▸ Exercise requirements: What you return should match the records below exactly.

= Beginning of Section =

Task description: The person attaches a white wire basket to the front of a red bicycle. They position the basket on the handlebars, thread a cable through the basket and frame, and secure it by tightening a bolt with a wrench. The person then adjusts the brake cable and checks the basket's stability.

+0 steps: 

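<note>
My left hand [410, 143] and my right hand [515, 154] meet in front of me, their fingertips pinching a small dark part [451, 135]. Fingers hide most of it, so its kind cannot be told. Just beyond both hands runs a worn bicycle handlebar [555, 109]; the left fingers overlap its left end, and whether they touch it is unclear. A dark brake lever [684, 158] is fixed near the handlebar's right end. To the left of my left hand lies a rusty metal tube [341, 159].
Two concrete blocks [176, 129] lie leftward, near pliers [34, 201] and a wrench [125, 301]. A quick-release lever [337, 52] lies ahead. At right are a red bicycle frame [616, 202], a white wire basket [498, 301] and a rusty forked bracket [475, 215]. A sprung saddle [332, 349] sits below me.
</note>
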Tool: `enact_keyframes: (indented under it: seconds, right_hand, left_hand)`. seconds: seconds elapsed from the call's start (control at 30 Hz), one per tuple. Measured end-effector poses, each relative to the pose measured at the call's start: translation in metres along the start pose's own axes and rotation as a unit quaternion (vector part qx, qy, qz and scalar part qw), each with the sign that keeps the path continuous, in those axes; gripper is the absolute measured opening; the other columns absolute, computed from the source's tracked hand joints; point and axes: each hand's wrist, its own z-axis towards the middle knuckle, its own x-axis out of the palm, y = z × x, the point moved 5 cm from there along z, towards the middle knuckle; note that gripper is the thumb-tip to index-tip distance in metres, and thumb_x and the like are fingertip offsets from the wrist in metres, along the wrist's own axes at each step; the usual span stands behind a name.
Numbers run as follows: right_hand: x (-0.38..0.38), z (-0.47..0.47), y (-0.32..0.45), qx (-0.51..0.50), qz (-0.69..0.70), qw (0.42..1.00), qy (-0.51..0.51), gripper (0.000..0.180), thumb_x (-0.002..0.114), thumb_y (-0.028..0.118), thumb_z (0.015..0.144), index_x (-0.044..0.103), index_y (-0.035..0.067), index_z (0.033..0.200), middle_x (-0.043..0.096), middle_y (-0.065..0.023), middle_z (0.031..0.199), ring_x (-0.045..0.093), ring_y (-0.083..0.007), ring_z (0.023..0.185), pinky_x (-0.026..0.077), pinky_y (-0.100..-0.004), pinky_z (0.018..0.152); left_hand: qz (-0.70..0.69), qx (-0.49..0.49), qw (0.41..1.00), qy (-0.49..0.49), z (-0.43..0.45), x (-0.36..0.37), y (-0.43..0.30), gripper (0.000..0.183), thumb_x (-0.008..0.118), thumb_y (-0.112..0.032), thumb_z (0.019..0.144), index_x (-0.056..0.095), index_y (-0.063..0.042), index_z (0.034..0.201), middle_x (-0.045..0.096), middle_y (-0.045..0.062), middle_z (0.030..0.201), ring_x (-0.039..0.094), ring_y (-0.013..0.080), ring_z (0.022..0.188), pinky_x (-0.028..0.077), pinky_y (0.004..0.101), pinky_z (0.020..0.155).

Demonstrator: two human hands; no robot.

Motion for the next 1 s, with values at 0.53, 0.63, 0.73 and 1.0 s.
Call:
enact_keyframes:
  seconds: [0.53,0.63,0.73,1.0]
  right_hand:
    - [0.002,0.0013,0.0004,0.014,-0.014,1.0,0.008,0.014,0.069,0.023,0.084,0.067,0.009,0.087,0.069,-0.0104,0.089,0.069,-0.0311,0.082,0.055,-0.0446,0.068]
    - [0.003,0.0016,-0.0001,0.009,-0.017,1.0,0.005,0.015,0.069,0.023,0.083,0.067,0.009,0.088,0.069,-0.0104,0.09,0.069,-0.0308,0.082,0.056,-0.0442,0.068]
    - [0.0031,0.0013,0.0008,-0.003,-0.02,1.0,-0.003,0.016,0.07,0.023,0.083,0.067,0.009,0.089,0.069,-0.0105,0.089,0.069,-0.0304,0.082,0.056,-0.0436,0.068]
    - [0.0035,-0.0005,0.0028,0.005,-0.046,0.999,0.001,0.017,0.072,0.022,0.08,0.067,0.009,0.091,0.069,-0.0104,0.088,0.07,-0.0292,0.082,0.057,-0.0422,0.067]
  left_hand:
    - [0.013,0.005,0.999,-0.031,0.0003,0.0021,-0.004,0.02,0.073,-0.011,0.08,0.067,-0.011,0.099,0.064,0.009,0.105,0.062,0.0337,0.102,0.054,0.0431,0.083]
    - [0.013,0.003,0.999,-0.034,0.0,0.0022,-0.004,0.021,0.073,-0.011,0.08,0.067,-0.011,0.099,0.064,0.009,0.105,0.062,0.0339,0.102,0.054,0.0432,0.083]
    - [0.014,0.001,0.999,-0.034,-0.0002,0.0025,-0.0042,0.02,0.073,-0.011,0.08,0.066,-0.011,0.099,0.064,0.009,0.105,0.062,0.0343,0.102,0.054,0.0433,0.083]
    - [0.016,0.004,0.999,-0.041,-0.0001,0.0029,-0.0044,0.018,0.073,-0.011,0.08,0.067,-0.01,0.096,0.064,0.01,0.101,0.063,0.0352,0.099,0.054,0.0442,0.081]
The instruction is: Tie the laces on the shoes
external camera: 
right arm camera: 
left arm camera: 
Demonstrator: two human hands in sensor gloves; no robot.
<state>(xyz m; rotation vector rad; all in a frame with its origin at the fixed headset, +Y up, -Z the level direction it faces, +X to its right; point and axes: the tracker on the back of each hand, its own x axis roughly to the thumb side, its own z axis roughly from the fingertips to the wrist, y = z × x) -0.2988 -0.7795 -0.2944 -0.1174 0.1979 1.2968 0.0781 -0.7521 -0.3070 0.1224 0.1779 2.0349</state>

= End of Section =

▸ Answer area:
Task description: The person attaches a white wire basket to the front of a red bicycle. They position the basket on the handlebars, thread a cable through the basket and frame, and secure it by tightening a bolt with a wrench. The person then adjusts the brake cable and checks the basket's stability.

+0 steps: 

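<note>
My left hand [410, 143] and my right hand [515, 154] meet in front of me, their fingertips pinching a small dark part [451, 135]. Fingers hide most of it, so its kind cannot be told. Just beyond both hands runs a worn bicycle handlebar [555, 109]; the left fingers overlap its left end, and whether they touch it is unclear. A dark brake lever [684, 158] is fixed near the handlebar's right end. To the left of my left hand lies a rusty metal tube [341, 159].
Two concrete blocks [176, 129] lie leftward, near pliers [34, 201] and a wrench [125, 301]. A quick-release lever [337, 52] lies ahead. At right are a red bicycle frame [616, 202], a white wire basket [498, 301] and a rusty forked bracket [475, 215]. A sprung saddle [332, 349] sits below me.
</note>
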Tool: `enact_keyframes: (indented under it: seconds, right_hand, left_hand)`. seconds: seconds elapsed from the call's start (control at 30 Hz), one per tuple. Measured end-effector poses, each relative to the pose measured at the call's start: translation in metres along the start pose's own axes and rotation as a unit quaternion (vector part qx, qy, qz and scalar part qw), each with the sign that keeps the path continuous, in those axes; gripper is the absolute measured opening; the other columns absolute, computed from the source's tracked hand joints; point and axes: each hand's wrist, its own z-axis towards the middle knuckle, its own x-axis out of the palm, y = z × x, the point moved 5 cm from there along z, towards the middle knuckle; note that gripper is the thumb-tip to index-tip distance in metres, and thumb_x and the like are fingertip offsets from the wrist in metres, along the wrist's own axes at each step; the usual span stands behind a name.
Numbers run as follows: right_hand: x (-0.38..0.38), z (-0.47..0.47), y (-0.32..0.45), qx (-0.51..0.50), qz (-0.69..0.70), qw (0.42..1.00), qy (-0.51..0.51), gripper (0.000..0.180), thumb_x (-0.002..0.114), thumb_y (-0.028..0.118), thumb_z (0.015..0.144), index_x (-0.044..0.103), index_y (-0.035..0.067), index_z (0.033..0.200), middle_x (-0.043..0.096), middle_y (-0.065..0.023), middle_z (0.031..0.199), ring_x (-0.045..0.093), ring_y (-0.083..0.007), ring_z (0.023..0.185), pinky_x (-0.026..0.077), pinky_y (-0.100..-0.004), pinky_z (0.018..0.152); left_hand: qz (-0.70..0.69), qx (-0.49..0.49), qw (0.41..1.00), qy (-0.49..0.49), z (-0.43..0.45), x (-0.36..0.37), y (-0.43..0.30), gripper (0.000..0.183), thumb_x (-0.008..0.118), thumb_y (-0.112..0.032), thumb_z (0.019..0.144), index_x (-0.056..0.095), index_y (-0.063..0.042), index_z (0.034..0.201), middle_x (-0.045..0.096), middle_y (-0.045..0.062), middle_z (0.030..0.201), ring_x (-0.039..0.094), ring_y (-0.013..0.080), ring_z (0.022..0.188), pinky_x (-0.028..0.077), pinky_y (0.004..0.101), pinky_z (0.020..0.155).

Demonstrator: two human hands; no robot.

Motion for the next 1 s, with values at 0.53, 0.63, 0.73 and 1.0 s.
Call:
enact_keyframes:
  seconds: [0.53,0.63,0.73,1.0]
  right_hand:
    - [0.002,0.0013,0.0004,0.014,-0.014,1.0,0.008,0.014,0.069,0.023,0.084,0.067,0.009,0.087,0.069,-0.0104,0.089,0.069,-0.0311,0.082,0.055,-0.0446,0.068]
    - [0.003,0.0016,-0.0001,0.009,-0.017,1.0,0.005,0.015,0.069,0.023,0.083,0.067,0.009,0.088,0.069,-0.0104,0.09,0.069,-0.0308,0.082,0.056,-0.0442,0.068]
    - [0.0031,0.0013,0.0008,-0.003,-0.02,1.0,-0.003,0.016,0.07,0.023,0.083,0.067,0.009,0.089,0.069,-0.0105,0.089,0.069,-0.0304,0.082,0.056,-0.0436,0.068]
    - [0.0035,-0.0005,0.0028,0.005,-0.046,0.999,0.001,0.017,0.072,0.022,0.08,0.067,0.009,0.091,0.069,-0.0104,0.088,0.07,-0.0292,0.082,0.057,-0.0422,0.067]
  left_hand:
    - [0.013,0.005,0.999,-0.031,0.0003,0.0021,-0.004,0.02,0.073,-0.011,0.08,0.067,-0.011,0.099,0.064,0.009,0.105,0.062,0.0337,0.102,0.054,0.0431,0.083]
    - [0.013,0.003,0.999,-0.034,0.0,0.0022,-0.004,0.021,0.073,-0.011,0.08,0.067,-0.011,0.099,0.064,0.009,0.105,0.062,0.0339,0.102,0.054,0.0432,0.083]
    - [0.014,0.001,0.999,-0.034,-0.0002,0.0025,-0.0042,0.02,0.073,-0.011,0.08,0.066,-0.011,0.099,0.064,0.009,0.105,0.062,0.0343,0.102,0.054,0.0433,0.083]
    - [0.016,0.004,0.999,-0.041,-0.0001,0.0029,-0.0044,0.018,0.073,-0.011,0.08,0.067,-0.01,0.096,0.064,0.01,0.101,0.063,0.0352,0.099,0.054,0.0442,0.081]
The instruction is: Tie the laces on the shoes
external camera: 
right arm camera: 
left arm camera: 
Demonstrator: two human hands in sensor gloves; no robot.
<state>(xyz m; rotation vector rad; all in a frame with its origin at the fixed headset, +Y up, -Z the level direction it faces, +X to its right; point and axes: the tracker on the back of each hand, its own x axis roughly to the thumb side, its own z axis roughly from the fingertips to the wrist, y = z × x) -0.2988 -0.7795 -0.2944 -0.1174 0.1979 1.2968 0.0781 -0.7521 -0.3070 0.1224 0.1779 2.0349</state>

That covers the exercise completely.